To learn the skills required of an industrial mechanic (millwright) in Alberta and be issued an Alberta Journeyman Certificate, a person must:

Most employers prefer to hire high school graduates and may select apprentices from among their current employees.

For holders of an existing trade certificate, it can serve as your entrance requirement equivalency when registering in an additional trade.

  • complete the online Apprenticeship Application and Contract
  • pay the non-refundable application fee as part of the application process 
  • complete the required on-the-job training
    - during on-the-job training, apprentice industrial mechanics (millwrights) earn at least 60 percent of the journeyperson wage rate in their place of employment in the first year, 70 percent in the second, 80 percent in the third, and 90 percent in the fourth year.
  • complete all of the program requirements as identified in the Course Outline
    • The course outline will be changing when technical training resumes in the 2020-21 academic year. Click here to preview a table of the course outline changes.
  • enroll in technical training
  • successfully complete all required exams
  • Technical Training Resource List
    • Each period of technical training requires apprentices to purchase specific resources and supplies.
    • Contact the training provider where you will be attending training for a complete list.

Apprentices involved in the Career and Technology Studies (CTS) stream in high school may be eligible for credit towards their apprenticeship first period training.  

Apprentices may attempt the Interprovincial Exam in the final period of their apprenticeship training and, if successful, be granted a Red Seal.

When apprentices attend technical training, they are required to pay the applicable tuition fee and purchase course supplies.

Student loans, grants, scholarships and other financial assistance may be available. For more information see Financial Assistance, visit an Apprenticeship and Industry Training office or call toll-free to 1-800-248-4823.

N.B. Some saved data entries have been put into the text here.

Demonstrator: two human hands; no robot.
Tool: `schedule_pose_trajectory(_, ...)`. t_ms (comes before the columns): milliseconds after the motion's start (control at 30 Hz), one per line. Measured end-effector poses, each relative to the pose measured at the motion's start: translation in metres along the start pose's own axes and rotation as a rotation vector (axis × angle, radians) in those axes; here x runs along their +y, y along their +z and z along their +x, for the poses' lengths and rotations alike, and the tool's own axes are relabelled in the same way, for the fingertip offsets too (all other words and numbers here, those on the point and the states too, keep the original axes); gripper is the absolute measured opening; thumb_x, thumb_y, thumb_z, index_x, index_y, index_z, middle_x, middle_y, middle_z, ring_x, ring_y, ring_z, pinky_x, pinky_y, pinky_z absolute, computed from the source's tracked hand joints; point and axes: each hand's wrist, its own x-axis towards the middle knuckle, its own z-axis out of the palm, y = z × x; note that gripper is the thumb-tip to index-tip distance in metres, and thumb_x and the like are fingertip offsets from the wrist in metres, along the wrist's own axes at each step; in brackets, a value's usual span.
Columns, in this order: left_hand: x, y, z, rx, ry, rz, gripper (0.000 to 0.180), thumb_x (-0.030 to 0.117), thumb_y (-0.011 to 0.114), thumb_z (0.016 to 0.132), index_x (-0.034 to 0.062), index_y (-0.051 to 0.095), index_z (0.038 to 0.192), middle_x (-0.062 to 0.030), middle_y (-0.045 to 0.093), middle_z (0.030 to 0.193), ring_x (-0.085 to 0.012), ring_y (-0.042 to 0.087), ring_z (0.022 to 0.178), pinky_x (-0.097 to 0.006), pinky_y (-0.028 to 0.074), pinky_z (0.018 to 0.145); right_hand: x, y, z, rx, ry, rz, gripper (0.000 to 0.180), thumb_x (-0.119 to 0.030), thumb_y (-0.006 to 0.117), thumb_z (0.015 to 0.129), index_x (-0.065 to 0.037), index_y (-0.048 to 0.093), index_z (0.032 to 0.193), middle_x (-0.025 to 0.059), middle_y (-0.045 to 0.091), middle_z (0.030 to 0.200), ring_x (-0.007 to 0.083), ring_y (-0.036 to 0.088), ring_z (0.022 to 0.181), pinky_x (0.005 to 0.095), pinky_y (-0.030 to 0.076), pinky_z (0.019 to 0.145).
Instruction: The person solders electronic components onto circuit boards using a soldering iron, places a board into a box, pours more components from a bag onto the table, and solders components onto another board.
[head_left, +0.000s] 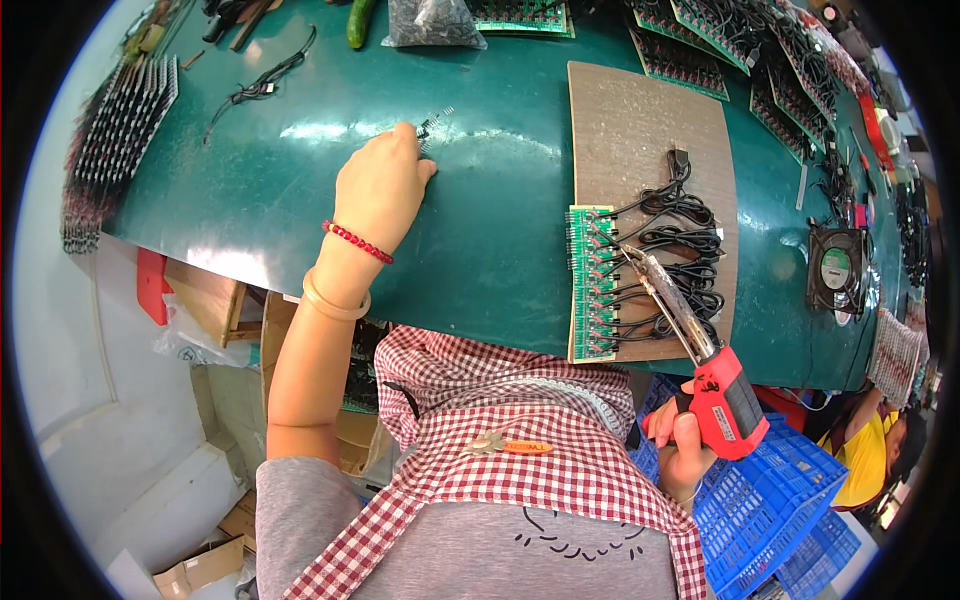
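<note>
One glossy green tabletop (480,250) is spread beneath the left hand (385,185). One flat brown board (640,120) is set to that hand's right. Beyond the right hand (682,435), one long green circuit panel (592,335) is laid along the board's left edge, with bundled black cables (685,208) attached. One red-and-black soldering gun (728,405) is gripped in the right hand. Small dark pin-like parts (436,122) are seen at the curled left hand; whether any are pinched cannot be told. The cables' number is obscured by overlap. Two blue lattice crates (765,505) are seen beside the right hand, their contents indistinct. One grey plastic bag (432,25), cut off above, beyond the left hand, is filled with unclear contents.
</note>
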Motion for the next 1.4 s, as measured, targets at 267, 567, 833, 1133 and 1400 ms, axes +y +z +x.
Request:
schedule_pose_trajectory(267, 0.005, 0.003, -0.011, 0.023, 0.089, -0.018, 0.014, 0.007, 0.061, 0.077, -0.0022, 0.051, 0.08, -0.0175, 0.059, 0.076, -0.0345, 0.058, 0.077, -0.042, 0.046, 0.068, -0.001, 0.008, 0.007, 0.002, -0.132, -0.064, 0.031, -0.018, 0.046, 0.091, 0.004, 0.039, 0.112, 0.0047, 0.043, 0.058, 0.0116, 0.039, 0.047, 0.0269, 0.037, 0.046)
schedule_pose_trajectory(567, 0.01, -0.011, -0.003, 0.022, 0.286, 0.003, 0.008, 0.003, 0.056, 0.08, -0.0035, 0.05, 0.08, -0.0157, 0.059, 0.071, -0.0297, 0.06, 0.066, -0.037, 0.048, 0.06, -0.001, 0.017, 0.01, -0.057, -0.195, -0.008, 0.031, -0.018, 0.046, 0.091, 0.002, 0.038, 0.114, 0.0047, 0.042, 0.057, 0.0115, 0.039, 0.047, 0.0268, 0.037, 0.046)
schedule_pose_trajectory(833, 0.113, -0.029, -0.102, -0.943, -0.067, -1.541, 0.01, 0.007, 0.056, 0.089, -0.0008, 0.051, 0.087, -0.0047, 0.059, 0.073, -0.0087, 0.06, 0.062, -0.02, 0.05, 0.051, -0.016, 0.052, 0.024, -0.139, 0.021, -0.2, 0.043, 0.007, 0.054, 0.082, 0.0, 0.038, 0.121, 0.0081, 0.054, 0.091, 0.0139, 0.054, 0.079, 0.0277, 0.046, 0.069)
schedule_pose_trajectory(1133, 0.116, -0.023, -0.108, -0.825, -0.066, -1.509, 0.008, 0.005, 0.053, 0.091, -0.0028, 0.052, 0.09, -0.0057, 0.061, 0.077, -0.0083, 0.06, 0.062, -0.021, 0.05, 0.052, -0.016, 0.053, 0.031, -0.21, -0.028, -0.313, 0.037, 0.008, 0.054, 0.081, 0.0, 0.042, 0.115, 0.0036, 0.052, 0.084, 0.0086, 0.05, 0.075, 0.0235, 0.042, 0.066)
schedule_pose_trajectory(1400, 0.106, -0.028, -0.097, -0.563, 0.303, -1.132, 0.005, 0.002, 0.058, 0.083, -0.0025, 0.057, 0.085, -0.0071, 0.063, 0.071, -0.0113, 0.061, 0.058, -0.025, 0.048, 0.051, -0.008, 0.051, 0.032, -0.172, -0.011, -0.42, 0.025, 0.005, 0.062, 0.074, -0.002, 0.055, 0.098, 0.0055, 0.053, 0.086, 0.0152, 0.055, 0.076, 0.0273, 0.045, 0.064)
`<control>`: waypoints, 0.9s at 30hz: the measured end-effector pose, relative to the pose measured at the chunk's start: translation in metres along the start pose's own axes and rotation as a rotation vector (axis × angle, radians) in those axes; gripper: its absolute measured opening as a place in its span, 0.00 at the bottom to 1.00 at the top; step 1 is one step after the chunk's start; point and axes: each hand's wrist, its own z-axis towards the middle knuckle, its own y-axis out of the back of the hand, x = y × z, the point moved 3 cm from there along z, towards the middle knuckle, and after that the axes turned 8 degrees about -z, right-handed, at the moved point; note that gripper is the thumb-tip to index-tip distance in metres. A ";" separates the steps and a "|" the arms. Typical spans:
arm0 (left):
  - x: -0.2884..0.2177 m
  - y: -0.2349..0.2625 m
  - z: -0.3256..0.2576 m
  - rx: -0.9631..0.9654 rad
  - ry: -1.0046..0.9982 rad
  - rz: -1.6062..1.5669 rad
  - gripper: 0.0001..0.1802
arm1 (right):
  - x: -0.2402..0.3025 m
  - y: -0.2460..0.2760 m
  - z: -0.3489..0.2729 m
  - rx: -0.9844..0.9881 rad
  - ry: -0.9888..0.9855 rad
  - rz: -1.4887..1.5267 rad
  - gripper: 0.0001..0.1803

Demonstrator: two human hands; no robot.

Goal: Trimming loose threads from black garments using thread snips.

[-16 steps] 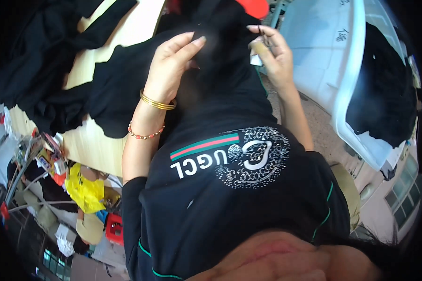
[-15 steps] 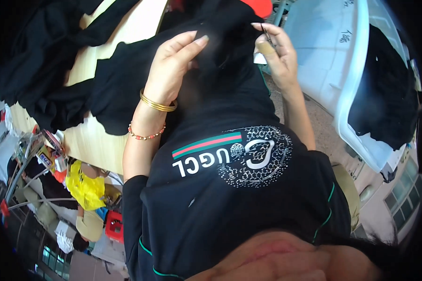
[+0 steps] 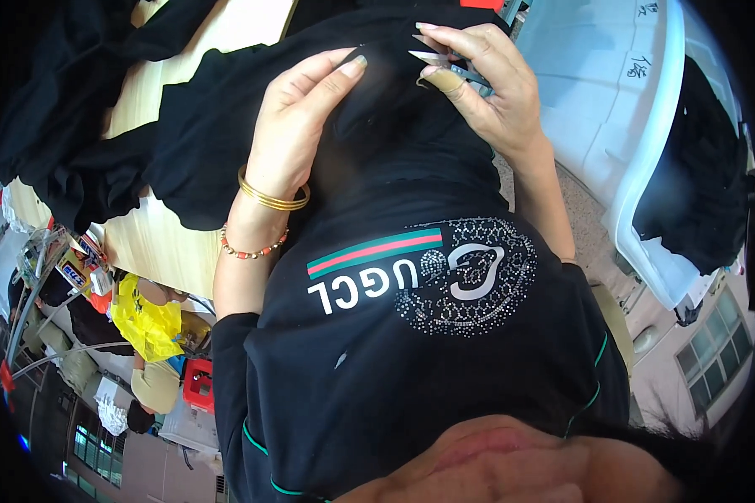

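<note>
Black cloth (image 3: 403, 138) lies across my lap and runs up onto the table at the left. My left hand (image 3: 298, 109), with gold bangles and a beaded bracelet at the wrist, is closed in a pinch on the cloth; the exact fold between thumb and forefinger is hard to make out. Facing it from the right, my right hand (image 3: 491, 84) holds small thread snips (image 3: 432, 59), their pointed blades apart and aimed toward the left fingertips. A tan wrap covers the right thumb. The blades are over the cloth, a short gap from my left hand.
A pale wooden table (image 3: 164, 251) stands at the left, with more black cloth (image 3: 46, 151) heaped on it. To the right is a large translucent bin (image 3: 591, 109) with a dark cloth pile (image 3: 688, 184). A yellow bag (image 3: 147, 318) and red stool (image 3: 199, 384) are at lower left.
My right hand has come nearer and turned, so the snips now point left with their blades showing. My left hand has shifted slightly left, still pinched.
</note>
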 end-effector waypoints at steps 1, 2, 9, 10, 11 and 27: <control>0.001 0.001 0.000 -0.006 -0.003 -0.007 0.14 | -0.001 -0.002 -0.001 0.005 0.001 0.002 0.22; 0.002 0.001 0.000 -0.011 -0.005 -0.013 0.14 | -0.002 -0.003 -0.001 0.008 0.027 -0.025 0.23; 0.001 -0.004 0.001 0.017 0.020 -0.043 0.14 | 0.007 -0.008 0.001 0.121 -0.040 -0.033 0.24; 0.001 -0.004 0.002 0.023 0.009 -0.031 0.13 | 0.008 -0.008 0.004 0.122 -0.041 -0.035 0.24; 0.000 -0.004 0.002 0.030 -0.002 -0.019 0.13 | 0.010 -0.007 0.008 0.114 -0.021 0.012 0.24; -0.038 -0.051 -0.013 0.264 -0.220 0.244 0.11 | 0.003 0.012 0.011 0.304 -0.215 0.532 0.12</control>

Interprovincial Standards Red Seal Program

An industrial mechanic (millwright) who holds a valid trade certificate from Alberta or from another Canadian province or territory may apply to write the Interprovincial Exam and, if successful, be granted a Red Seal under the Interprovincial Standards Red Seal Program. The Red Seal is recognized throughout most of Canada.

To prepare for the exam (See Exam Counselling Sheets) and review available Resource Materials.


Qualification Certificate Program

For a Qualification Certificate based on a recognized credential or work experience in order to prepare for the exam(s) please refer to the Exam Counselling Sheets and review available Resource Materials.

Time spent on supervisory or foreman duties, counter work, heading the tool crib, or on training course is NOT counted as 'hands-on' work experience.


Equivalency Program

A person who holds a valid recognized credential does not require an Alberta equivalency document to work in the trade in Alberta.

However, some employers may require Alberta documentation as proof that the holder is allowed to work in the trade or that the holder's credential is recognized.